AARP/96/2024 du 14.03.2024 sur JTDP/1397/2023 ( PENAL ) , ADMIS

Descripteurs : DISPOSITIONS PÉNALES DE LA LEI;ENTRÉE ILLÉGALE
Normes : LEI.115
RÉPUBLIQUE ET CANTON DE GENÈVE

POUVOIR JUDICIAIRE

P/19628/2023 AARP/96/2024

COUR DE JUSTICE

Chambre pénale d'appel et de révision

Arrêt du 14 mars 2024

 

Entre

A______, domicilié ______, Italie, comparant par Me B______, avocate,

appelant,

 

contre le jugement JTDP/1397/2023 rendu le 31 octobre 2023 par le Tribunal de police,

 

et

LE MINISTÈRE PUBLIC de la République et canton de Genève, route de Chancy 6B, case postale 3565, 1211 Genève 3,

intimé.


EN FAIT :

A. a.a. En temps utile, A______ appelle du jugement du 31 octobre 2023, par lequel le Tribunal de police (TP) l'a acquitté de séjour illégal (art. 115 al. 1 let. b de la loi fédérale sur les étrangers et l'intégration [LEI]), mais déclaré coupable d'entrée illégale (art. 115 al. 1 let. a LEI) et condamné à une peine pécuniaire de
30 jours-amende à CHF 10.- l'unité (sous déduction d'un jour-amende correspondant à un jour de détention avant jugement), ses conclusions en indemnisation étant rejetées et les frais de procédure mis à sa charge.

a.b. A______ entreprend partiellement ce jugement, concluant à son acquittement du chef d'entrée illégale et à la couverture de ses frais de défense, frais à la charge de l'État.

b. Selon l'ordonnance pénale du 13 septembre 2023, il est encore reproché ce qui suit à A______ :

Le 12 septembre 2023, il est entré en Suisse alors qu'il faisait l'objet d'une interdiction de pénétrer sur le territoire suisse prise à son encontre par le Secrétariat d'État aux migrations (SEM), valable jusqu'au 3 janvier 2024, laquelle lui avait valablement été notifiée le 6 avril 2021.

B. Les faits encore pertinents suivants ressortent de la procédure :

De la présente procédure

a. A______, ressortissant gambien né le ______ 1998, est au bénéfice d'un permis de séjour et d'une carte d'identité délivrés les 15 février et 6 juillet 2023 par les autorités italiennes.

b. Le 12 septembre 2023, alors qu'il circulait à pieds à C______ [GE] , il a été appréhendé par les gardes-frontières, lesquels ont constaté qu'il faisait l'objet d'une interdiction d'entrée sur le territoire, valable du 3 avril 2022 au 3 janvier 2024.

Cette décision, datée du 4 janvier 2021 et notifiée à l'intéressé le 6 avril 2021 selon le fichier SYMIC, mentionne une adresse de destination en Italie et comprend la mention "Transmission par la représentation suisse à D______ [Italie]". Elle est rédigée en français.

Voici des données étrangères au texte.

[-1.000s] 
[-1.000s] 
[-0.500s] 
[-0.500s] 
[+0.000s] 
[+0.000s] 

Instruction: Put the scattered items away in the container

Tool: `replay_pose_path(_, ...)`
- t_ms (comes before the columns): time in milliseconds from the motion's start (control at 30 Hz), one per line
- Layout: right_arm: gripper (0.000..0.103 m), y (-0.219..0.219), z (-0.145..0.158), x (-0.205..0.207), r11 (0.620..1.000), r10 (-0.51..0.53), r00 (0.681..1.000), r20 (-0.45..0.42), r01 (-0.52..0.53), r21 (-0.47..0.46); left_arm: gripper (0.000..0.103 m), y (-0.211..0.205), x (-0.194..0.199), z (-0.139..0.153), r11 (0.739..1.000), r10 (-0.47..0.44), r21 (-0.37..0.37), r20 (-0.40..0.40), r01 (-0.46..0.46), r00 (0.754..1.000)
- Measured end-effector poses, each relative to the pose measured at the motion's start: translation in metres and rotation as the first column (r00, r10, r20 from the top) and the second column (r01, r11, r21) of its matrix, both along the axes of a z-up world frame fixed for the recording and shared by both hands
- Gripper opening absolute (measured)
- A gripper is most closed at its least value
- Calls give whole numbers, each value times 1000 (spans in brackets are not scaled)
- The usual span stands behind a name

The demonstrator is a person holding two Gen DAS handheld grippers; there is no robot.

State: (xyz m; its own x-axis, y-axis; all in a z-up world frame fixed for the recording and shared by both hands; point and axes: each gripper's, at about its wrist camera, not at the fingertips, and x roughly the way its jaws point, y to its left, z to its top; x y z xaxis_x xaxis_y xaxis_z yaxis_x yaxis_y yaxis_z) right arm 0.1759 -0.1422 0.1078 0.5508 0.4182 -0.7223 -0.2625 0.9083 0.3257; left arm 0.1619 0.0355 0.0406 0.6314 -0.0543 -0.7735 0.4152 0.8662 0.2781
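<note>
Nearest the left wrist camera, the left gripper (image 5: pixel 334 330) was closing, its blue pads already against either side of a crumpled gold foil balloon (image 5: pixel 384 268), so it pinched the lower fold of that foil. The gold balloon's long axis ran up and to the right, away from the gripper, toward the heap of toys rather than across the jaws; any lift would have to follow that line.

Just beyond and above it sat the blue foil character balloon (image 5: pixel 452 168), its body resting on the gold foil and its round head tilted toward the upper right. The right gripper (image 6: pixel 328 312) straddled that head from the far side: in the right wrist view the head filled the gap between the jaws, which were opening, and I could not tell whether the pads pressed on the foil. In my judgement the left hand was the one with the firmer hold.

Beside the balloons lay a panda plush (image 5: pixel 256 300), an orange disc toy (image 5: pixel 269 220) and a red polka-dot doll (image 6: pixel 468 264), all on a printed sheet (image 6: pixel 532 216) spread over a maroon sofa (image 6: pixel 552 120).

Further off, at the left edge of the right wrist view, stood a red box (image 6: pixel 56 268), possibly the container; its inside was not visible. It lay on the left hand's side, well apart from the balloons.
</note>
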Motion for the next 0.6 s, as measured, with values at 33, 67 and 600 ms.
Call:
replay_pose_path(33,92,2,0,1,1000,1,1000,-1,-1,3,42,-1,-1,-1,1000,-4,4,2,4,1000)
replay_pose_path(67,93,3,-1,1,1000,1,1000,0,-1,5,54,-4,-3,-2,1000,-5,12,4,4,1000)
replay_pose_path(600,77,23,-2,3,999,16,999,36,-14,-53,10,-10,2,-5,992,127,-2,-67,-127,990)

c.a. Selon les déclarations de A______ à la police, il ignorait faire l'objet d'une interdiction d'entrée en Suisse. À la question "Est-ce la première fois que vous entrez en Suisse depuis la notification (06.04.2021) de votre interdiction d'entrée ?", il a affirmé être resté dans le pays depuis cette date. Il était désolé, avait oublié. Lorsqu'il avait été arrêté, il était sur le chemin du retour après avoir rendu visite à son frère, qui vivait en France voisine.

c.b. À teneur de son opposition à l'ordonnance pénale, A______ avait rencontré en prison un homme maîtrisant son dialecte, qui lui avait expliqué ce qui ressortait de sa première audition. Il avait réalisé qu'en raison de sa mauvaise compréhension de la langue anglaise, il n'était pas parvenu à s'exprimer clairement. Il souhaitait dès lors pouvoir être entendu en présence d'un interprète parlant le même dialecte que lui.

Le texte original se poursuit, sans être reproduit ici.